▸ Activity:
In the entries below, how many lines include "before"? Reply with the number and nothing more.

'''

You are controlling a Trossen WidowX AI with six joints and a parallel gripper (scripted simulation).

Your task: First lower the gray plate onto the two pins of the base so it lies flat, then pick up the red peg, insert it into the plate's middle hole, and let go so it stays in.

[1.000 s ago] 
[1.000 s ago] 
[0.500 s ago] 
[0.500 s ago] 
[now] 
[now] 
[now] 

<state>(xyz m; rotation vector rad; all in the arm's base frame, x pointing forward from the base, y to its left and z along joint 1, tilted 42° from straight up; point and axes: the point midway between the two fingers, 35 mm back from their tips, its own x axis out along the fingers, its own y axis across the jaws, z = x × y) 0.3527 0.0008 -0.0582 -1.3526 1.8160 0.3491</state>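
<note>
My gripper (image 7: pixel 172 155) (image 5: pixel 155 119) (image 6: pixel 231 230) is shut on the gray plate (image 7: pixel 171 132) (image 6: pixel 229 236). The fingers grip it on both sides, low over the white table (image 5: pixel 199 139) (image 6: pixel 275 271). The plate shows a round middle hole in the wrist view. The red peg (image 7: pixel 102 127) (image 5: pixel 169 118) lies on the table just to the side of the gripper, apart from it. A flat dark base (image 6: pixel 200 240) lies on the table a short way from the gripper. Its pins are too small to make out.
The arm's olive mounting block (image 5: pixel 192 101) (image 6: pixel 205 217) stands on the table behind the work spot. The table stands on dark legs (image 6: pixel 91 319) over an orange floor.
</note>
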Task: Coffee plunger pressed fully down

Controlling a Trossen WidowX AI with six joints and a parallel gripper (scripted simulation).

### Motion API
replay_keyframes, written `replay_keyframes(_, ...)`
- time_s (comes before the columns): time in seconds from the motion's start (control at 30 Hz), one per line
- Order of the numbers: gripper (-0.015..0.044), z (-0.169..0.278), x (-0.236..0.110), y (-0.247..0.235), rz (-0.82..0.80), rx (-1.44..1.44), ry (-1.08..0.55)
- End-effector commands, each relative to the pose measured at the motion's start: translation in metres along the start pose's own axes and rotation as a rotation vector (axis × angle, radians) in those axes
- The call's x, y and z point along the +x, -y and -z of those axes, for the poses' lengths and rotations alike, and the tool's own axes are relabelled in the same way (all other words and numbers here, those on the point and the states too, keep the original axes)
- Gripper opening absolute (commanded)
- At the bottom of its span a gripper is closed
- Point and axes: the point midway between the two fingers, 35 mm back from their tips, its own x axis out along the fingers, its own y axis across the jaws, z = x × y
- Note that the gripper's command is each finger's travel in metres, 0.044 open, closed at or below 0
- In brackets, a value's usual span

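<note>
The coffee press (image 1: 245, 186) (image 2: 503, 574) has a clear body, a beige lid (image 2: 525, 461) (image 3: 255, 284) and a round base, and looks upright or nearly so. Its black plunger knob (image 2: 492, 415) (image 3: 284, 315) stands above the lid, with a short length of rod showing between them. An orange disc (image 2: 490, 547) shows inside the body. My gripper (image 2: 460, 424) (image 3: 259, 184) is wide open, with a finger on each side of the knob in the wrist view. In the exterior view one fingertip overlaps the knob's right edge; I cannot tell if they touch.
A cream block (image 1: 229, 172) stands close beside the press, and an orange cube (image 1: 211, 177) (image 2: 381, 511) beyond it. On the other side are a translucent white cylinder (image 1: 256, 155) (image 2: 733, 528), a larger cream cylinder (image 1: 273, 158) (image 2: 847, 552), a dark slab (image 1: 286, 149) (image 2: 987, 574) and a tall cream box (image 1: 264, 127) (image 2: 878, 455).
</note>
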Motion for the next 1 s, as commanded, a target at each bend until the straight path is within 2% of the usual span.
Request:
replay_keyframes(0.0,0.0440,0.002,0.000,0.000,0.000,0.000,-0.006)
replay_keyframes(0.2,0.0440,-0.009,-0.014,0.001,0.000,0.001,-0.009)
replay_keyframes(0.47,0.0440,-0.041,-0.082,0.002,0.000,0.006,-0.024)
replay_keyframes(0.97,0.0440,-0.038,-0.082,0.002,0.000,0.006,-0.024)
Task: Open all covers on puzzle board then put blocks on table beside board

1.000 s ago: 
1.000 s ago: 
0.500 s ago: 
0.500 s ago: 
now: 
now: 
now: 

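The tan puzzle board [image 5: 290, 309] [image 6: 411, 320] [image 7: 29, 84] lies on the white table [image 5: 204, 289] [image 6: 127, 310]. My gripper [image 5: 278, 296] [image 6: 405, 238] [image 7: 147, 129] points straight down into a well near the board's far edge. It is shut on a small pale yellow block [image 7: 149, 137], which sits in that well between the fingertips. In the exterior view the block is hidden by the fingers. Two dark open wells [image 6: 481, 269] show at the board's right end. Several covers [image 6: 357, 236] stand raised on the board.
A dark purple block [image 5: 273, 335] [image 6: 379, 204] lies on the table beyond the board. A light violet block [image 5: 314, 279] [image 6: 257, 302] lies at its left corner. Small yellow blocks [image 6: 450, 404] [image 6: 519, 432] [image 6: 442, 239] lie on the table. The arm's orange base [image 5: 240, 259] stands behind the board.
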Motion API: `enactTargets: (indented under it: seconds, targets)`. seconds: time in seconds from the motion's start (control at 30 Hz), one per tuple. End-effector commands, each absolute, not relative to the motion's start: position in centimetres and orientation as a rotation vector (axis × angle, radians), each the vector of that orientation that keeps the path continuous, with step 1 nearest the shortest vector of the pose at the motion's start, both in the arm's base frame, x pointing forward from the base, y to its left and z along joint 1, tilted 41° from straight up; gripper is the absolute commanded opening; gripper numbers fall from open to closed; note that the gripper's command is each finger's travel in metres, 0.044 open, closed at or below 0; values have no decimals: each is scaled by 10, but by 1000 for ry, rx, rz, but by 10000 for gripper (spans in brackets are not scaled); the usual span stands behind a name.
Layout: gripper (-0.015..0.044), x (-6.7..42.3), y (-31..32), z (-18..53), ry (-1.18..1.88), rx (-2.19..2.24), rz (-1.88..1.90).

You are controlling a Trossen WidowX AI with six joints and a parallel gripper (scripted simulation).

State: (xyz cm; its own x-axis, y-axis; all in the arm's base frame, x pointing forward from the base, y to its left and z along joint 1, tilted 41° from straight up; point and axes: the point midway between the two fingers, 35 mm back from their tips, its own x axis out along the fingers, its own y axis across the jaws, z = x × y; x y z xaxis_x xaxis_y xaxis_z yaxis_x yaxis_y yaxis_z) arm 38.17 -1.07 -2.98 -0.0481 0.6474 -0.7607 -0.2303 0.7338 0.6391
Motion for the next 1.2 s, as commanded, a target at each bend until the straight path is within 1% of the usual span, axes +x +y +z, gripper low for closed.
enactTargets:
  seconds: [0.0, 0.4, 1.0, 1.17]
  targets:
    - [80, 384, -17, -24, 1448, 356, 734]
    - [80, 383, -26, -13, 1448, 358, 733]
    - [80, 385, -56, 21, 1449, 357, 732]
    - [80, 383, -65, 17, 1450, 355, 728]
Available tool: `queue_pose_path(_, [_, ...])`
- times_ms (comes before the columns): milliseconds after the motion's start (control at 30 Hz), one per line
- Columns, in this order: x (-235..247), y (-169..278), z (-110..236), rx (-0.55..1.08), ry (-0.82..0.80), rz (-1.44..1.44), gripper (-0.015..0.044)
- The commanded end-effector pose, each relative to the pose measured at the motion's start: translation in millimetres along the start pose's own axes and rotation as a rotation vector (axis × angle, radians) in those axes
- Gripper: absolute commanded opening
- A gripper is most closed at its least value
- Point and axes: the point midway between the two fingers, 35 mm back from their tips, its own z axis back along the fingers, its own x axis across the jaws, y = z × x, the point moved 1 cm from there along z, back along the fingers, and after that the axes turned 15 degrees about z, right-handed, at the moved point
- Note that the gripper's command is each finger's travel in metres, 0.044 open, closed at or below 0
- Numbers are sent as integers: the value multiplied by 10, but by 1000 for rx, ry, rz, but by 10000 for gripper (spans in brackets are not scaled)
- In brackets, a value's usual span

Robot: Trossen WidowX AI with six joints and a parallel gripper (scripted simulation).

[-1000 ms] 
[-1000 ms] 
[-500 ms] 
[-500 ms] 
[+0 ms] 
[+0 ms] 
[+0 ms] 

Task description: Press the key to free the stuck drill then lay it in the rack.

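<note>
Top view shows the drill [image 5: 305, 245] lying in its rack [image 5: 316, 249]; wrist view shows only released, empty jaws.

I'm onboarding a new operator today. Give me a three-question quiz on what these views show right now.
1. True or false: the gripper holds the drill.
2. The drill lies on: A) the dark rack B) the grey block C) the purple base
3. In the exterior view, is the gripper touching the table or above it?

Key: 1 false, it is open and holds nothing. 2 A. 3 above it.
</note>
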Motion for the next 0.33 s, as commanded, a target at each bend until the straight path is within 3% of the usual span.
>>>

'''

▸ Final answer:
2